Posted by Mark H. on May 17, 2002, at 21:02:16

In reply to Group therapy, posted by Dinah1 on May 16, 2002, at 9:16:32

Dear Dinah,

I've experienced the value of group therapy first hand over a period of many years, and I can vouch for both the "fear factor" and the growth potential it offers.

I remember mightily resisting moving from individual and couples therapy into group some 20 years ago. For a start, I felt that "group" was going to mean carrying a lot of other people's stuff, which was too much like what I was doing for a living at the time. Also, I felt my own issues were sufficiently overwhelming to me, and I wasn't sure I had enough left over to offer much help to anyone else. Beneath those issues was the fear that I simply could not control other people's perceptions enough to feel safe, whereas in one-on-one therapy I felt my logic and verbal skills put me on a fairly equal footing with my therapist.

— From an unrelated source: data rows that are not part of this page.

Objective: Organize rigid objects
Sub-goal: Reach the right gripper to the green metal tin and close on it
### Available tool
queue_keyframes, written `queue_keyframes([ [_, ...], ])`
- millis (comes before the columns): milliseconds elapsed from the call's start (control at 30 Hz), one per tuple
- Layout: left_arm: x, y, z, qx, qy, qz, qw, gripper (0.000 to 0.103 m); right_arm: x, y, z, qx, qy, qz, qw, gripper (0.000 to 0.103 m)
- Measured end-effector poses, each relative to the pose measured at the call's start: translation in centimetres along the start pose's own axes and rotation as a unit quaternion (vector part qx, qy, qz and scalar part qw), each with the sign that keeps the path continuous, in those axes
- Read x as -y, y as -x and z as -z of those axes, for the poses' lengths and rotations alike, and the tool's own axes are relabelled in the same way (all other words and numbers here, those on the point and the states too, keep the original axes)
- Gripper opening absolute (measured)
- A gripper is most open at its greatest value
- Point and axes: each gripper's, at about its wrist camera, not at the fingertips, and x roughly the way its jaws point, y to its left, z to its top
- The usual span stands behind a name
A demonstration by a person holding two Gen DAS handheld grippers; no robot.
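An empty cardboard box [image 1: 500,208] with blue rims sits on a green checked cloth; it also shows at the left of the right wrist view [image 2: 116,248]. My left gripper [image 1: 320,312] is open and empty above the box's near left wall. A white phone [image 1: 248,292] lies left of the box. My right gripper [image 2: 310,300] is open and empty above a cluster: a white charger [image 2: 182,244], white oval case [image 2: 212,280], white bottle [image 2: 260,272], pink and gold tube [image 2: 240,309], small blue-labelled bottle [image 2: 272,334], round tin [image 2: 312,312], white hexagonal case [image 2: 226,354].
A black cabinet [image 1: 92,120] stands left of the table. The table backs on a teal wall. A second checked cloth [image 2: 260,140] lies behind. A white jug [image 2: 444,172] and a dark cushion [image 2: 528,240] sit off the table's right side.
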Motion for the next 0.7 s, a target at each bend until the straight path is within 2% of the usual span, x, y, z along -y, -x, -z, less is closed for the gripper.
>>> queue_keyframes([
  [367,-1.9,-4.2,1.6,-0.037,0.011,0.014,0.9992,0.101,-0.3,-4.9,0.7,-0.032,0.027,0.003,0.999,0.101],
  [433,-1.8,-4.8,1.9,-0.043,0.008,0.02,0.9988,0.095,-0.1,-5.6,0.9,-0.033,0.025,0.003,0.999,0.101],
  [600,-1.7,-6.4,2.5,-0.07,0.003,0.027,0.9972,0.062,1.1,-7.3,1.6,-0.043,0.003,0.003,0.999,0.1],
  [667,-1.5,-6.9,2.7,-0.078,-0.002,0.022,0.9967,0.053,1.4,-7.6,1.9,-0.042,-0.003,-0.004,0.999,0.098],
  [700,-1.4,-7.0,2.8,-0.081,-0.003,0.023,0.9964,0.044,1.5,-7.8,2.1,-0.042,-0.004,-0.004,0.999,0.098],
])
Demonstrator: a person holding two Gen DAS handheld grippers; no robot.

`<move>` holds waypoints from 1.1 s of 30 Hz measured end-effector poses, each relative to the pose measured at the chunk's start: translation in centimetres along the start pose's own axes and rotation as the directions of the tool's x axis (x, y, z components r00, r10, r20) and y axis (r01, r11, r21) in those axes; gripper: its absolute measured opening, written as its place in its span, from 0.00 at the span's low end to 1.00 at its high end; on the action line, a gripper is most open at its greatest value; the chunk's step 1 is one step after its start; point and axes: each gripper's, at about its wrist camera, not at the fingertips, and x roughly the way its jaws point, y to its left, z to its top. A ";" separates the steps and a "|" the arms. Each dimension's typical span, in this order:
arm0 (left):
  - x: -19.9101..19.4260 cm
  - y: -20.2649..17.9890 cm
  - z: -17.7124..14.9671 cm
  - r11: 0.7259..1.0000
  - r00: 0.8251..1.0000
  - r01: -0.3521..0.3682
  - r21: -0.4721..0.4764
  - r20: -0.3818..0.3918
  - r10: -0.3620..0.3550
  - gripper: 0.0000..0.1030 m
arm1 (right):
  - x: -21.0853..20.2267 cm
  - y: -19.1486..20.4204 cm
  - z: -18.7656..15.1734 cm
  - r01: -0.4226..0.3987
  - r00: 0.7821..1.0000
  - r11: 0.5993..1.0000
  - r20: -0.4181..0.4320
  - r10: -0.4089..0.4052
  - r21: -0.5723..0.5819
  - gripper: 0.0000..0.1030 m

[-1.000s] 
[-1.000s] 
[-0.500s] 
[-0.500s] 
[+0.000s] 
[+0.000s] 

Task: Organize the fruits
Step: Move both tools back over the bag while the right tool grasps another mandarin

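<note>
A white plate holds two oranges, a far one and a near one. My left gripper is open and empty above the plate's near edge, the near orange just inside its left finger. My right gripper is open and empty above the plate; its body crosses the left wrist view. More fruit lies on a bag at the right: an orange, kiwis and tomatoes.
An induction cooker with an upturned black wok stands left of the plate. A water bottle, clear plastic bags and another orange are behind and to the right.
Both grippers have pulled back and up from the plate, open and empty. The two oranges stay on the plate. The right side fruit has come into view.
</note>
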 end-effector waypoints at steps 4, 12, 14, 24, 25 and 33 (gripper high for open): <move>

The first few sessions were a blur. I remember soaking my shirts from anxiety every week, and who knows what I actually shared about myself. For many weeks, my therapist would only talk about me in the third person, a way for me to "listen in" on discussions about what he saw as my issues without being directly confronted with them.

As I became (somewhat) more comfortable over time, I finally began to notice that just about everyone has the same basic issues, with variations based on differences in personality and life experiences. Pivotal points of growth came unexpectedly. I remember a middle-aged woman breaking through the barriers to her feelings of frustration in her marriage, and suddenly looking 10 to 15 years younger. I remember thinking, "If she can do that, perhaps I can too."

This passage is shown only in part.